Work to complete. Take each line from the material below that includes the string "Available" and copy it.

Data excerpts.
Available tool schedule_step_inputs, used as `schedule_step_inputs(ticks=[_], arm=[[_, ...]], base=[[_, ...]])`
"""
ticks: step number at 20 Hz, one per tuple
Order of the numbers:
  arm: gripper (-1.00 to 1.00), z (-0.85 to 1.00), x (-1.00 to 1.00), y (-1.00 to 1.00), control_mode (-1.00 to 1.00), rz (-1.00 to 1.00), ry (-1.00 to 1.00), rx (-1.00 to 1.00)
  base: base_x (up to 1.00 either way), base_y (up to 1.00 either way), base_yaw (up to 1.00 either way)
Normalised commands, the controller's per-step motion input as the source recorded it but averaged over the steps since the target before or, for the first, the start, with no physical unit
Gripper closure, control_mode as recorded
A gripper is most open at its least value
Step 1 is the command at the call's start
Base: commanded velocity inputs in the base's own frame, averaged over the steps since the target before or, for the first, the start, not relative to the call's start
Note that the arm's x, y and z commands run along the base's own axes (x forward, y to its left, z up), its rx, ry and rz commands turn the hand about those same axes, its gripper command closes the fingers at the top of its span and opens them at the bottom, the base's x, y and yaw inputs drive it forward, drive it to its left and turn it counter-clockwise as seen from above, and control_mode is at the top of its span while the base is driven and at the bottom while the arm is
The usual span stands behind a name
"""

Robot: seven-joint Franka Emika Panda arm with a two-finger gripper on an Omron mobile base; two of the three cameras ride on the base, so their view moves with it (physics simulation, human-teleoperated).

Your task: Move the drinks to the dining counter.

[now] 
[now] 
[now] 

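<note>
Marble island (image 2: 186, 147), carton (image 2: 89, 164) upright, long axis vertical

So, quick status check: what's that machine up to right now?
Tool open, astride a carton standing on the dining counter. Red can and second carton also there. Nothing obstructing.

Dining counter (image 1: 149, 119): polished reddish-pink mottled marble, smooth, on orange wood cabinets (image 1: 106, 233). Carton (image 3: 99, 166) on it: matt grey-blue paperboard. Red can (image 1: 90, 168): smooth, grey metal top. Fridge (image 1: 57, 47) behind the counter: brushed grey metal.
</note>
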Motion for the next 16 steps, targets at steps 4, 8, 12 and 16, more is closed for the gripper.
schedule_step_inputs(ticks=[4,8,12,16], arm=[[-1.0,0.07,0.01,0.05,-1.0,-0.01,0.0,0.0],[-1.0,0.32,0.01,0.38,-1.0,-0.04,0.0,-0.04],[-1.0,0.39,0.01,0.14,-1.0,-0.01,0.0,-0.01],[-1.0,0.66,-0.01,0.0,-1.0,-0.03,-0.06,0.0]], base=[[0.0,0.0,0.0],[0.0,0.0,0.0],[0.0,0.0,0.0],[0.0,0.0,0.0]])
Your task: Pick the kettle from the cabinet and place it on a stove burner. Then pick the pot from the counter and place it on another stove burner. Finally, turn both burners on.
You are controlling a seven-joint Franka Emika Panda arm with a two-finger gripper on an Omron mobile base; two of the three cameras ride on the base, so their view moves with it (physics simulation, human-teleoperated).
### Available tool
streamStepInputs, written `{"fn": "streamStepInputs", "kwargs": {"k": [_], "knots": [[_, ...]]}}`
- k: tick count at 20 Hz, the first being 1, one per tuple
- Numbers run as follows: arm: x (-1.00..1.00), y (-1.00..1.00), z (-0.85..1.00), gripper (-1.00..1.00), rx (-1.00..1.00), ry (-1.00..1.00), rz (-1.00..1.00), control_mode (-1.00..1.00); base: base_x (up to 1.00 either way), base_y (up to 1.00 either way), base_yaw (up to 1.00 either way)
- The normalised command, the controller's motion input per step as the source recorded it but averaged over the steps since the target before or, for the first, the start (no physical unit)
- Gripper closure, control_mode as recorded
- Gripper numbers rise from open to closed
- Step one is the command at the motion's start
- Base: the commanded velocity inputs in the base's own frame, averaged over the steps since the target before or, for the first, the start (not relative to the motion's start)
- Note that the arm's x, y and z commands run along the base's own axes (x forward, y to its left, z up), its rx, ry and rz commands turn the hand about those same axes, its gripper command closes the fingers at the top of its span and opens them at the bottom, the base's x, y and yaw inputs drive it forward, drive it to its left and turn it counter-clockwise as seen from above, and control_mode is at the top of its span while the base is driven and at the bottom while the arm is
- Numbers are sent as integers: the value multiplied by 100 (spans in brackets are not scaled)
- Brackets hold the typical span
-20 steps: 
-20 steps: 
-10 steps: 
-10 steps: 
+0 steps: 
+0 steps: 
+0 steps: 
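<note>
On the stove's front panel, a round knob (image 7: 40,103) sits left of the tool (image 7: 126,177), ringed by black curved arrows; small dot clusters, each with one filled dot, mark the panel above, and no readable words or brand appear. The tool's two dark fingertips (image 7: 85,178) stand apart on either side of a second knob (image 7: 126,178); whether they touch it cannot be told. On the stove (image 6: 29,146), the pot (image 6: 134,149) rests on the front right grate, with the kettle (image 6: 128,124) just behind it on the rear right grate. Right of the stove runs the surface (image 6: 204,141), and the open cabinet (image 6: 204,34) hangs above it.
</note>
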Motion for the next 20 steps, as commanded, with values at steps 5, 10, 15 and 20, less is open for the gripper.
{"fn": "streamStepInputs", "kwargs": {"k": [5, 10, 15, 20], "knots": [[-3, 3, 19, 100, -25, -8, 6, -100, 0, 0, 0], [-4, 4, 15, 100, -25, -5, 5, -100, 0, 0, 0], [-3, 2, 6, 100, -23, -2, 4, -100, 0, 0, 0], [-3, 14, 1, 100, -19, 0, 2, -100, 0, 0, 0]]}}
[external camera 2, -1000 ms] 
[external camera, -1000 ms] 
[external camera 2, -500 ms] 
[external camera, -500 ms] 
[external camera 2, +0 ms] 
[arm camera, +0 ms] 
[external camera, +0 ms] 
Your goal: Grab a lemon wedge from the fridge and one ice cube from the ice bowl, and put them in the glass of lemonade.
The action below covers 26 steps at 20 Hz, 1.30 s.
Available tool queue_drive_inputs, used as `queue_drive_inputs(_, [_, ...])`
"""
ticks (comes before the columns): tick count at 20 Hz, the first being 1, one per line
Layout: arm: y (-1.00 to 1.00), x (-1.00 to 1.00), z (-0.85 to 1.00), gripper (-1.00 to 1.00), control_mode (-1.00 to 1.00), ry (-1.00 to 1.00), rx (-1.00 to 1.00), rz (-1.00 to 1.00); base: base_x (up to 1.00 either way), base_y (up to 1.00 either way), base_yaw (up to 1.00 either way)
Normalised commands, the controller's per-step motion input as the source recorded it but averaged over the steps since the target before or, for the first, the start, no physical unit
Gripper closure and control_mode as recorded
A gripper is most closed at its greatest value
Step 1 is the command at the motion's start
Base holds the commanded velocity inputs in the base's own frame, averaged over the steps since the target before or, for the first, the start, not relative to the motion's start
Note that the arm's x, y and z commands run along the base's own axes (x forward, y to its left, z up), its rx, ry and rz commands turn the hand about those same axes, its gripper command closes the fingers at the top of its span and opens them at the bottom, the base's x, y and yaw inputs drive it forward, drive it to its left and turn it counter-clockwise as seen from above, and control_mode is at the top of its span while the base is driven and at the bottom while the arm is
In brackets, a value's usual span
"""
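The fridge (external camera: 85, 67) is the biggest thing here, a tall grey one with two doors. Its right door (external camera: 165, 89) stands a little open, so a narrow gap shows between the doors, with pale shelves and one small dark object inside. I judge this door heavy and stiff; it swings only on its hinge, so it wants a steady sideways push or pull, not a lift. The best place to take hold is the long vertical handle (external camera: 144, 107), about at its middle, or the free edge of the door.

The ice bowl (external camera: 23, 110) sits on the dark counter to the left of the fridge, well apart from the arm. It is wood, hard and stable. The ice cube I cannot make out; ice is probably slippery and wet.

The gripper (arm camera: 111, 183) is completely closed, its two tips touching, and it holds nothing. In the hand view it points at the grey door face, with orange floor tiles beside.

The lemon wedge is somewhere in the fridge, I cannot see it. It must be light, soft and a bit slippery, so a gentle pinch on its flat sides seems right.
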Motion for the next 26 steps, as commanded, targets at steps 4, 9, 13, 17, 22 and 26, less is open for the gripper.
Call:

Task solution.
Available tool schedule_step_inputs, used as `schedule_step_inputs(ticks=[_], arm=[[_, ...]], base=[[_, ...]])`
### Available tool
Available tool queue_drive_inputs, used as `queue_drive_inputs(_, [_, ...])`

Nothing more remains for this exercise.